Parker also admitted defrauding Home Bank in Signal Hill through another of his companies, Parker Automotive Corp. That was the first time Parker Automotive has been tied to Parker’s wrongdoing. Parker Automotive was a small public company in Costa Mesa that sold machines and chemicals to clean car engines.
Parker admitted lying about the company’s sales to get a $2-million line of credit from Home Bank in 1990. Prosecutors said Home Bank was out $700,000 after Parker Automotive filed for bankruptcy a year later.
Finally, Parker admitted to stealing $8 million from First Interstate Bank of Nevada through seven loans he ostensibly obtained to finance sale-leaseback transactions like the Sooner Federal deal.

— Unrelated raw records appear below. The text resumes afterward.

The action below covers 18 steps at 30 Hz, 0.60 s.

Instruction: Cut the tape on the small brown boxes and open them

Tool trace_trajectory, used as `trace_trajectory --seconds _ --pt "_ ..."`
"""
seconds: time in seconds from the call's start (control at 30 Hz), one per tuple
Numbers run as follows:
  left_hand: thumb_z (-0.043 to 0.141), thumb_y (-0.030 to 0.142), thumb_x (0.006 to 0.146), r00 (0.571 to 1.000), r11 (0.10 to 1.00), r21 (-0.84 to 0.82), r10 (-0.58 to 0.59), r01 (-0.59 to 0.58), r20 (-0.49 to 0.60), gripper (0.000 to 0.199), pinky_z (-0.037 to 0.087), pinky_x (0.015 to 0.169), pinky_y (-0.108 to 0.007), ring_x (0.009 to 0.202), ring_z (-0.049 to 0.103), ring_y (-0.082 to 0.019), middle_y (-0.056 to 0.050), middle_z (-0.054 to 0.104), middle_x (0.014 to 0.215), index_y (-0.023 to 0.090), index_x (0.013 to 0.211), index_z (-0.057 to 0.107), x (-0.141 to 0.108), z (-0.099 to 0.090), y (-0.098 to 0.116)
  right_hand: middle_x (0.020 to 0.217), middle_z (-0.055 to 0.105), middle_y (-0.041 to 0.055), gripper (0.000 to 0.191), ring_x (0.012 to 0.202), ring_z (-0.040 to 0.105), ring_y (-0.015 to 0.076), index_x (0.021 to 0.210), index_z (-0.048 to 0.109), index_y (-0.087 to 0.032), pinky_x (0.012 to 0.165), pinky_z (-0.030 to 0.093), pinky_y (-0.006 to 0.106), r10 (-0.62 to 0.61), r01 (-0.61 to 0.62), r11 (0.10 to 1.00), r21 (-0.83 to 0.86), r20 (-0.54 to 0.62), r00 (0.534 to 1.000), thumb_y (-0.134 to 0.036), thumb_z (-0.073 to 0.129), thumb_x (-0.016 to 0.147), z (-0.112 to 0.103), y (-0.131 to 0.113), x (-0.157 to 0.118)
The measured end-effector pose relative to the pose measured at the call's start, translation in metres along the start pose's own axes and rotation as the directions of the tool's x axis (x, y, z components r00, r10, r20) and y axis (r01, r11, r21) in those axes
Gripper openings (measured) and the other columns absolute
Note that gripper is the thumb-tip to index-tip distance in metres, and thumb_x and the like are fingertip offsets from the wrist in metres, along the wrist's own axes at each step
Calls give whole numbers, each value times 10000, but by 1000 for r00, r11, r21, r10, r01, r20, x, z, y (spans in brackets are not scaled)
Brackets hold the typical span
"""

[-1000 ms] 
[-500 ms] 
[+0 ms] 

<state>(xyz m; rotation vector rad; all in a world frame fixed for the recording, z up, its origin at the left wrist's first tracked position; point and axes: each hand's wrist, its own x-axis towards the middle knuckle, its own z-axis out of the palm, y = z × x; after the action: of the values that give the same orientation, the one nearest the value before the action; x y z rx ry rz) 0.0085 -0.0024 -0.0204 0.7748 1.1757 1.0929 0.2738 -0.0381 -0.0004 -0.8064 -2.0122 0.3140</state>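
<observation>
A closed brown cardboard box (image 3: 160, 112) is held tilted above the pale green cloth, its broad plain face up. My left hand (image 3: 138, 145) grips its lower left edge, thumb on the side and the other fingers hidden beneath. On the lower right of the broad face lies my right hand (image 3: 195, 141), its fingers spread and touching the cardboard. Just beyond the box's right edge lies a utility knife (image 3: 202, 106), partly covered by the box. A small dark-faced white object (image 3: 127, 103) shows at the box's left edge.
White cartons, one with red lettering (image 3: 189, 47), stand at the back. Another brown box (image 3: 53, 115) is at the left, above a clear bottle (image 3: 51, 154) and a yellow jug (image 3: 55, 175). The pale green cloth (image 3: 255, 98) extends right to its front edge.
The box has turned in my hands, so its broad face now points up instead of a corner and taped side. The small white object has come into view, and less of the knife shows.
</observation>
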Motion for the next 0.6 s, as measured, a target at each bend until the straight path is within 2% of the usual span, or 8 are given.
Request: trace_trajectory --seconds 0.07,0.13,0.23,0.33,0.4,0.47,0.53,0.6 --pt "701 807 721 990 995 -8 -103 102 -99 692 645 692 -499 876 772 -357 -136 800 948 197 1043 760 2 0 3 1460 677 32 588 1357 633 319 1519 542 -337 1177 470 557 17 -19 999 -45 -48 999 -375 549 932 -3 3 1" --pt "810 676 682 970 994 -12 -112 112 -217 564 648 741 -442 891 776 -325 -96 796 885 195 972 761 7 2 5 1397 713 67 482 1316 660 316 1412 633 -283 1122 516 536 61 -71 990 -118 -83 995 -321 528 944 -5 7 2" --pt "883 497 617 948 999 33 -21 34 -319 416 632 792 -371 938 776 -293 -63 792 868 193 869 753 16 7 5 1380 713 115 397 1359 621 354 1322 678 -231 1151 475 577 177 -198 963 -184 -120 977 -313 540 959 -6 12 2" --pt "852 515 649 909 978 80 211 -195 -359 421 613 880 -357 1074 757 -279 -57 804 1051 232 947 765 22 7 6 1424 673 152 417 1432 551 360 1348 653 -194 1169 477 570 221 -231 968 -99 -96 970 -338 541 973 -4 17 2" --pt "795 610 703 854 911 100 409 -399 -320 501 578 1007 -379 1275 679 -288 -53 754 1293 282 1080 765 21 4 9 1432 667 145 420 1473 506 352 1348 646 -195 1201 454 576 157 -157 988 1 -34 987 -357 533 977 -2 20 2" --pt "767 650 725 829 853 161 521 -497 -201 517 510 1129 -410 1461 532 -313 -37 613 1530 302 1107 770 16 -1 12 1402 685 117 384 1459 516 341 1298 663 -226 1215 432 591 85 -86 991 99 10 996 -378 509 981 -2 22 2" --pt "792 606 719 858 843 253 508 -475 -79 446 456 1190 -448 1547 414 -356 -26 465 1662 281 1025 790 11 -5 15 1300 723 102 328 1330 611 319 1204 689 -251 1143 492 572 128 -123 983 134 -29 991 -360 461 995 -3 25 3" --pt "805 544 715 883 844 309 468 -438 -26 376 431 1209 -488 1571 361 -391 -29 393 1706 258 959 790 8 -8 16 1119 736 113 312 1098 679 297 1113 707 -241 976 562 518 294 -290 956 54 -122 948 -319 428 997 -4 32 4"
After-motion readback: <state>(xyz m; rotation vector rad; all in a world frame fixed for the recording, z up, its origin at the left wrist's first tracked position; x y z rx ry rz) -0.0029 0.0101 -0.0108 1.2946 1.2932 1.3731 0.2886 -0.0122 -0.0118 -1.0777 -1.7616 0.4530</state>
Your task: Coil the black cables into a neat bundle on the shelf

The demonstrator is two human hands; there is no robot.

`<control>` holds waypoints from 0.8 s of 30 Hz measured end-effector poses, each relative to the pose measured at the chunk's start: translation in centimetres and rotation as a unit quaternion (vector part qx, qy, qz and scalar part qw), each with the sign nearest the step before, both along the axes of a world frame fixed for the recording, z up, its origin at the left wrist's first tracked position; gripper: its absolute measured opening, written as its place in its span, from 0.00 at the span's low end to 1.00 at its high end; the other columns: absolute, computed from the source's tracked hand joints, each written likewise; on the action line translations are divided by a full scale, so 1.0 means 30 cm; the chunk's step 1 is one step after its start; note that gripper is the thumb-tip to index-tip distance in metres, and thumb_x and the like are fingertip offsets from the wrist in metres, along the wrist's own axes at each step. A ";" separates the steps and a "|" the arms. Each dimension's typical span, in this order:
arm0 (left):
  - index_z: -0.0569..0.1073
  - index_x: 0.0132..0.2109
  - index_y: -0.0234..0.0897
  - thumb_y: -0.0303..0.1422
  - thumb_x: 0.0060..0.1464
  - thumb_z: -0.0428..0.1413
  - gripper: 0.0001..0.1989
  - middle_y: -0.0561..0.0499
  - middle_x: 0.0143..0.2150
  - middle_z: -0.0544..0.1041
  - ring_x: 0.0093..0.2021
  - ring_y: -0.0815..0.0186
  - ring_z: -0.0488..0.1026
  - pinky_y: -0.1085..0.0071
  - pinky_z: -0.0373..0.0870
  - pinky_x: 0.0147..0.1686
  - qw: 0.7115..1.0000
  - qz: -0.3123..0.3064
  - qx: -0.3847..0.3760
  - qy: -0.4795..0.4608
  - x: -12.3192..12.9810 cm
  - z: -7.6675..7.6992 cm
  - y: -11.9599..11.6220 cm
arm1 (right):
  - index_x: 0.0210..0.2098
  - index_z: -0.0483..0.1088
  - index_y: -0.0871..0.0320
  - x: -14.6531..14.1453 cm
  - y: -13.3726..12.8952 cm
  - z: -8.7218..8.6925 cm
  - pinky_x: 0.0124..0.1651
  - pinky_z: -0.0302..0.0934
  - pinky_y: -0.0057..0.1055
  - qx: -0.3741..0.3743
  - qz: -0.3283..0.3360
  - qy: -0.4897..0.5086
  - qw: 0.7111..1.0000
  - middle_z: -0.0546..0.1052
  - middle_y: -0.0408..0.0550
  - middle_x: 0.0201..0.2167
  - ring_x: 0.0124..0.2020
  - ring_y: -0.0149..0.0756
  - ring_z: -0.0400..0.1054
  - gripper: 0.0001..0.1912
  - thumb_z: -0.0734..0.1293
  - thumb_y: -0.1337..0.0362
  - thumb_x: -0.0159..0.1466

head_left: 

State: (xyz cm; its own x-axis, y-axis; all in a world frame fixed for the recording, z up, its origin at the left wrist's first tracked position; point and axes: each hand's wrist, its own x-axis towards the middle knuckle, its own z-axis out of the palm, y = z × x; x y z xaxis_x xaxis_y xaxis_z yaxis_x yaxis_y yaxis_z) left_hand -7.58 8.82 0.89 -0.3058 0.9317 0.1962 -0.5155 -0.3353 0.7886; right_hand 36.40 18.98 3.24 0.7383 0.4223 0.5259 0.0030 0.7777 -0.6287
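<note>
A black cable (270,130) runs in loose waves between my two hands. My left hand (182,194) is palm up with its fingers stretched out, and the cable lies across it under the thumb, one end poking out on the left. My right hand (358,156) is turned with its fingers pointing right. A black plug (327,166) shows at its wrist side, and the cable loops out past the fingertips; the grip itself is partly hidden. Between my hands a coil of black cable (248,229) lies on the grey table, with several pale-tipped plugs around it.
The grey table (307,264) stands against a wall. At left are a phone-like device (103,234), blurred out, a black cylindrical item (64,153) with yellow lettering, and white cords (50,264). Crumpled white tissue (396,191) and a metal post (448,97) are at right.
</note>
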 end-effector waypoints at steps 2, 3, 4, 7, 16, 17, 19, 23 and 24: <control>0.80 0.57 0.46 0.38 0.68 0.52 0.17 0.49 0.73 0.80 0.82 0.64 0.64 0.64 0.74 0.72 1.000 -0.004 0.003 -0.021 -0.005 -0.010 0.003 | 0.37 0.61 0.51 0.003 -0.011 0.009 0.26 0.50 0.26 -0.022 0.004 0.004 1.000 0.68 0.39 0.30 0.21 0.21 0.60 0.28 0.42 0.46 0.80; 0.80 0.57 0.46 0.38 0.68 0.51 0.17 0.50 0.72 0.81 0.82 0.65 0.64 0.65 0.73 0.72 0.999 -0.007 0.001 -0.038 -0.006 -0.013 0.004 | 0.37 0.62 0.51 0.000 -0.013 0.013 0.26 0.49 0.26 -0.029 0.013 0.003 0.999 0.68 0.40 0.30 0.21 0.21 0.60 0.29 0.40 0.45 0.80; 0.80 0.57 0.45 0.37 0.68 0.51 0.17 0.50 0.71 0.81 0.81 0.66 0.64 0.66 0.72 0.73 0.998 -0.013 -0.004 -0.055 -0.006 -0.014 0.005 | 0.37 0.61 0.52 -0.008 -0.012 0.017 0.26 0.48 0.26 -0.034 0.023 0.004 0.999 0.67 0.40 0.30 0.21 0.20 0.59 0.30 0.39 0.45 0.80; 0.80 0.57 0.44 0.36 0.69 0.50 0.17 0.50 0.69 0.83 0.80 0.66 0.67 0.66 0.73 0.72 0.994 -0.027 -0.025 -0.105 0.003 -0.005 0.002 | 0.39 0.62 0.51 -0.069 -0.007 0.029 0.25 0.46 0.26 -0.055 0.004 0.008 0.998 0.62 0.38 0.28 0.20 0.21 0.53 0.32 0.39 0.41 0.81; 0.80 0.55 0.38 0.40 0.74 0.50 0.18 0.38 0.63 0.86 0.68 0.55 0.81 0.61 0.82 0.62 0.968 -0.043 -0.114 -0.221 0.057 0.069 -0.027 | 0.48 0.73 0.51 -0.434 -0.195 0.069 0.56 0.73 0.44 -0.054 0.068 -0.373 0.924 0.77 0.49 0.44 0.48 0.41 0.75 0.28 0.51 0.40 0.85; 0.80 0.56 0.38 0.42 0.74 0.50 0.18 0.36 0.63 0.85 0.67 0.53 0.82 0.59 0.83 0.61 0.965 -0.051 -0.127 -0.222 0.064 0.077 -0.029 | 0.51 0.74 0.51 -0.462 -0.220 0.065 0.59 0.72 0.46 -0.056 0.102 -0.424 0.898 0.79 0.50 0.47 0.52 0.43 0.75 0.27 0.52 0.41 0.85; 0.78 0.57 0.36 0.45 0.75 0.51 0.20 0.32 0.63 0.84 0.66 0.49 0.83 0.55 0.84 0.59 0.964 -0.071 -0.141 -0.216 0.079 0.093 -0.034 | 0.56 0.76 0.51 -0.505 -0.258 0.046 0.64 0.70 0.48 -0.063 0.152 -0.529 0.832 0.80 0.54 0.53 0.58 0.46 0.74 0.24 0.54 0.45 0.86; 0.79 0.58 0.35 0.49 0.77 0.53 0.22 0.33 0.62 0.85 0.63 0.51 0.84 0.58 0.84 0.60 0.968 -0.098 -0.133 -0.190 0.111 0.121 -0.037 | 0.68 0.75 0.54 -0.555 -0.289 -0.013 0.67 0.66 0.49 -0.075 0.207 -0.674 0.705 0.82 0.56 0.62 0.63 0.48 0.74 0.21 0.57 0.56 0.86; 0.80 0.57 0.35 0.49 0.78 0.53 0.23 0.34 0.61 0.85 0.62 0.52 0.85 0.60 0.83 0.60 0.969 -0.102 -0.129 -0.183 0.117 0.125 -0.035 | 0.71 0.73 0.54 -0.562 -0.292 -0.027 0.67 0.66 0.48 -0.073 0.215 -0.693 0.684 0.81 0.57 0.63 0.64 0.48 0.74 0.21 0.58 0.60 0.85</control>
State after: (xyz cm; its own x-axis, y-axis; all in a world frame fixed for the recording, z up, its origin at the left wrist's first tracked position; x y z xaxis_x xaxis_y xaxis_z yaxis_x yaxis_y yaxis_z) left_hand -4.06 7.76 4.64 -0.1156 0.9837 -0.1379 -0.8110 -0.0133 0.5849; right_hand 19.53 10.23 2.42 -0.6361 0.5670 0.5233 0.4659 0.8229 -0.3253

The money, according to the indictment, actually went for Parker’s own use and to fund his other business ventures.
Parker was convicted in April of defrauding Columbia Savings & Loan in Beverly Hills of $11 million. The jury found him guilty of 36 counts of selling Columbia phony or inflated tax shelters and paying kickbacks to a Columbia officer to look the other way.
Meanwhile, prosecutors are trying to take Parker’s $1.2-million house in Newport Beach’s posh Big Canyon neighborhood. It was there that Parker once parked his Ferrari, Aston-Martin and Bentley with the “1 PARKER” license plate.
For a while in the late 1980s, Parker made a splash in Newport Beach business, political and social circles. He once gave $100,000 to the Republican Party at a single stroke.
Prosecutors said he once flew the company jet to Las Vegas to pay a traffic ticket. Much of the money Parker stole from Columbia, prosecutors said, went for lavish gambling sprees.
Now, however, Parker has told the court that he is penniless. With the exception of the Big Canyon house, federal prosecutors will not say where--or if--they are looking for any of the stolen money.
Meanwhile, Parker added to the two long, tangled bankruptcies of his companies--which creditors say still owe them millions--when he filed for personal bankruptcy on July 2.
By filing, he avoided being evicted from a beachfront house on the Balboa Peninsula in Newport Beach. Parker had been paying rent of $5,500 a month for a year, but had recently fallen $12,000 in arrears.
Parker said Monday that he has lived in Nevada for about a month. He has told the judge he would like to serve his sentence in a minimum-security prison in Nevada, near where his family intends to stay.